#### WHAT IS BEING ASKED
From the first line to the last, print the data exactly.

#### GIVEN INFORMATION
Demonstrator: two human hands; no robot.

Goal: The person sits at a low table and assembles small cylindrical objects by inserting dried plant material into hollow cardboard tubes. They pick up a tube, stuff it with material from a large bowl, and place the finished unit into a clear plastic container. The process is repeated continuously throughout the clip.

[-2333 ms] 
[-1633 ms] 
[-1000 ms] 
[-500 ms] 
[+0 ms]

#### REPLY TO THE TASK
Demonstrator: two human hands; no robot.

Goal: The person sits at a low table and assembles small cylindrical objects by inserting dried plant material into hollow cardboard tubes. They pick up a tube, stuff it with material from a large bowl, and place the finished unit into a clear plastic container. The process is repeated continuously throughout the clip.

[-2333 ms] 
[-1633 ms] 
[-1000 ms] 
[-500 ms] 
[+0 ms]

The exercise has been carried out in full.